┌──
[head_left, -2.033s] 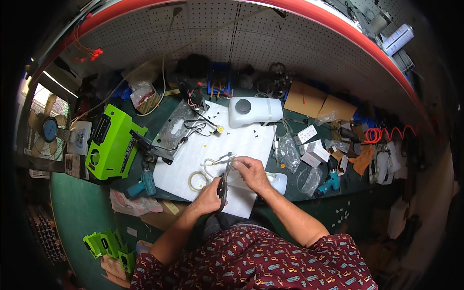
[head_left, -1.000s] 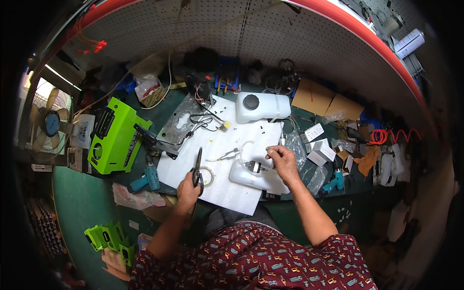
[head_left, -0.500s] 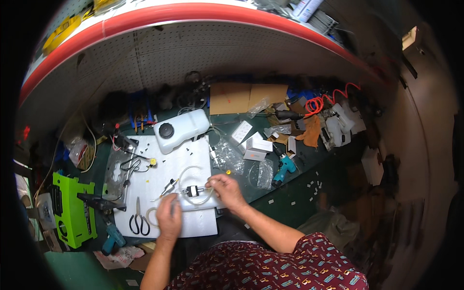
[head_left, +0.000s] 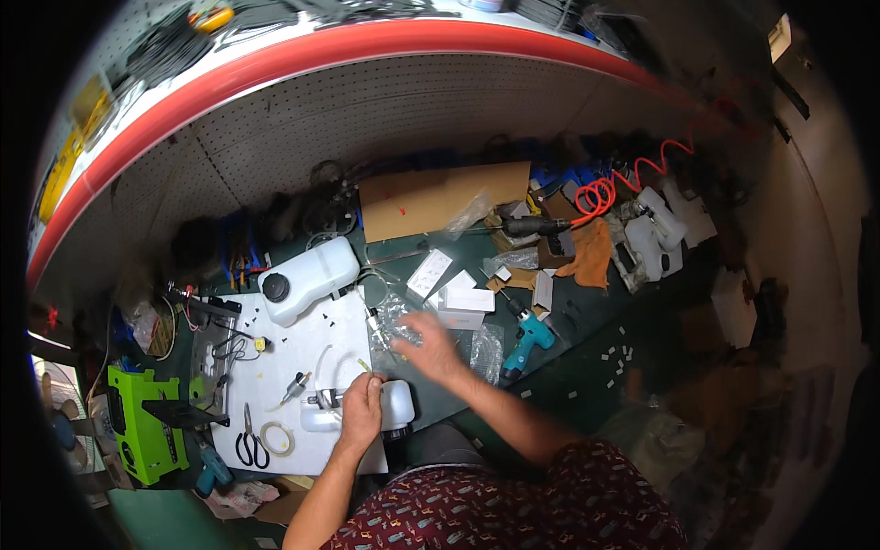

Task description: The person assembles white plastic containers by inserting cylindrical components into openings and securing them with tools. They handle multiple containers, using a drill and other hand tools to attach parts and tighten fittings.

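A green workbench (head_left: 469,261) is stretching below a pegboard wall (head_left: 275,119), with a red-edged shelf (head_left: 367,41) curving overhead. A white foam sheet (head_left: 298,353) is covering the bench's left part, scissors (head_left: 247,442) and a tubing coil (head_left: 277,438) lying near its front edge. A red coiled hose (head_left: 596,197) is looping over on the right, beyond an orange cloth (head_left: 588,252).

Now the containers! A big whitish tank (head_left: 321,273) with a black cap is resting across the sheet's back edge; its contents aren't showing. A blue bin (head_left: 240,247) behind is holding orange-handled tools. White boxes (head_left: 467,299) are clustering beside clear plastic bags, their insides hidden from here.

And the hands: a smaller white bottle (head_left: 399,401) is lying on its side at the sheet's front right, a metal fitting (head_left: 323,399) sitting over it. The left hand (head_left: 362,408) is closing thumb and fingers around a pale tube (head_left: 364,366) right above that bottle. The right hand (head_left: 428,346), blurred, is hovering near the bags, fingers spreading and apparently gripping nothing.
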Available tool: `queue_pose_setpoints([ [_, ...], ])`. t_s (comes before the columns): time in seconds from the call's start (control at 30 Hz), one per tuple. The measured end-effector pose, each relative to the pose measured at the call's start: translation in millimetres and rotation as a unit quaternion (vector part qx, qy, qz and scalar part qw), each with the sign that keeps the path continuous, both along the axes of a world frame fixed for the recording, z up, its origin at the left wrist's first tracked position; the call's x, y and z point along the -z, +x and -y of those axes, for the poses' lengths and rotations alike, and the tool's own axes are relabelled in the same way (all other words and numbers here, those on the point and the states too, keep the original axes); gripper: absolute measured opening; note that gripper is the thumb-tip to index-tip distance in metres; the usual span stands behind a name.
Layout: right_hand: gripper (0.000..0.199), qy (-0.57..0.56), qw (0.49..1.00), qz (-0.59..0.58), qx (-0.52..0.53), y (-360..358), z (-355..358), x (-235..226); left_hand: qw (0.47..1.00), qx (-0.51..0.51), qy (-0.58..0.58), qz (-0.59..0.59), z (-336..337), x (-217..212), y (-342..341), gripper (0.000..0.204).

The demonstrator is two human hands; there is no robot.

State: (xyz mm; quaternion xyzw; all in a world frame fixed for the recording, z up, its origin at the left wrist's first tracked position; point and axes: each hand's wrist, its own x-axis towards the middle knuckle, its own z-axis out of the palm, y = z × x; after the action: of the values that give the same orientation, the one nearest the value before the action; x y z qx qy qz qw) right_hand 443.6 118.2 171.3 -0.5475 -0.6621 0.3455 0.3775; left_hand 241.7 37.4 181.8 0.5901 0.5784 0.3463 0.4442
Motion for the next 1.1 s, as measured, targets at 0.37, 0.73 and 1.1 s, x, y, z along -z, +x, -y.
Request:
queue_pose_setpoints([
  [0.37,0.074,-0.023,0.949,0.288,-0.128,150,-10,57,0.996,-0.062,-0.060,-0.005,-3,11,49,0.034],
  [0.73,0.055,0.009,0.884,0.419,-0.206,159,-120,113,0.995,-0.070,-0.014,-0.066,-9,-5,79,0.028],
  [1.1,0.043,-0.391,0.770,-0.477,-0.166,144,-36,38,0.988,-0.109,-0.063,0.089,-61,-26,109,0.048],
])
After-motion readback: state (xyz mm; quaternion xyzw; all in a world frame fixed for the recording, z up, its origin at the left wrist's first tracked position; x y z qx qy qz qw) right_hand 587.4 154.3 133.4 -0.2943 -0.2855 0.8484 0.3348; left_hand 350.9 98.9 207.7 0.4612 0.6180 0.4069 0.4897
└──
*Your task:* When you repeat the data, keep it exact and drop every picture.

*Reply to the exercise:*
[head_left, -2.033s] 
[head_left, -1.000s] 
[head_left, -0.500s] 
[head_left, +0.000s] 

Task description: The person assembles white plastic containers by inserting cylindrical components into openings and securing them with tools. They handle multiple containers, using a drill and other hand tools to attach parts and tighten fittings.

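A green workbench (head_left: 469,261) is stretching below a pegboard wall (head_left: 275,119), with a red-edged shelf (head_left: 367,41) curving overhead. A white foam sheet (head_left: 298,353) is covering the bench's left part, scissors (head_left: 247,442) and a tubing coil (head_left: 277,438) lying near its front edge. A red coiled hose (head_left: 596,197) is looping over on the right, beyond an orange cloth (head_left: 588,252).

Now the containers! A big whitish tank (head_left: 321,273) with a black cap is resting across the sheet's back edge; its contents aren't showing. A blue bin (head_left: 240,247) behind is holding orange-handled tools. White boxes (head_left: 467,299) are clustering beside clear plastic bags, their insides hidden from here.

And the hands: a smaller white bottle (head_left: 399,401) is lying on its side at the sheet's front right, a metal fitting (head_left: 323,399) sitting over it. The left hand (head_left: 362,408) is closing thumb and fingers around a pale tube (head_left: 364,366) right above that bottle. The right hand (head_left: 428,346), blurred, is hovering near the bags, fingers spreading and apparently gripping nothing.
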Available tool: `queue_pose_setpoints([ [_, ...], ])`. t_s (comes before the columns): time in seconds from the call's start (control at 30 Hz), one per tuple. The measured end-effector pose, each relative to the pose measured at the call's start: translation in millimetres and rotation as a unit quaternion (vector part qx, qy, qz and scalar part qw), each with the sign that keeps the path continuous, both along the axes of a world frame fixed for the recording, z up, its origin at the left wrist's first tracked position; the call's x, y and z point along the -z, +x and -y of those axes, for the poses' lengths and rotations alike, and the tool's own axes are relabelled in the same way (all other words and numbers here, those on the point and the states too, keep the original axes); gripper: absolute measured opening; note that gripper is the thumb-tip to index-tip distance in metres; the usual span stands behind a name.
Layout: right_hand: gripper (0.000..0.199), qy (-0.57..0.56), qw (0.49..1.00), qz (-0.59..0.58), qx (-0.52..0.53), y (-360..358), z (-355..358), x (-235..226); left_hand: qw (0.47..1.00), qx (-0.51..0.51), qy (-0.58..0.58), qz (-0.59..0.59), z (-336..337), x (-217..212), y (-342..341), gripper (0.000..0.204).

The demonstrator is two human hands; there is no robot.

State: (xyz mm; quaternion xyzw; all in a world frame fixed for the recording, z up, its origin at the left wrist's first tracked position; point and axes: each hand's wrist, its own x-axis towards the middle knuckle, its own z-axis out of the palm, y = z × x; after the action: of the values that give the same orientation, the one nearest the value before the action; x y z qx qy qz qw) right_hand 443.6 118.2 171.3 -0.5475 -0.6621 0.3455 0.3775; left_hand 241.7 37.4 181.8 0.5901 0.5784 0.3463 0.4442
Motion for the next 1.1 s, as measured, targets at 0.37, 0.73 and 1.1 s, x, y, z along -z, +x, -y.
Request:
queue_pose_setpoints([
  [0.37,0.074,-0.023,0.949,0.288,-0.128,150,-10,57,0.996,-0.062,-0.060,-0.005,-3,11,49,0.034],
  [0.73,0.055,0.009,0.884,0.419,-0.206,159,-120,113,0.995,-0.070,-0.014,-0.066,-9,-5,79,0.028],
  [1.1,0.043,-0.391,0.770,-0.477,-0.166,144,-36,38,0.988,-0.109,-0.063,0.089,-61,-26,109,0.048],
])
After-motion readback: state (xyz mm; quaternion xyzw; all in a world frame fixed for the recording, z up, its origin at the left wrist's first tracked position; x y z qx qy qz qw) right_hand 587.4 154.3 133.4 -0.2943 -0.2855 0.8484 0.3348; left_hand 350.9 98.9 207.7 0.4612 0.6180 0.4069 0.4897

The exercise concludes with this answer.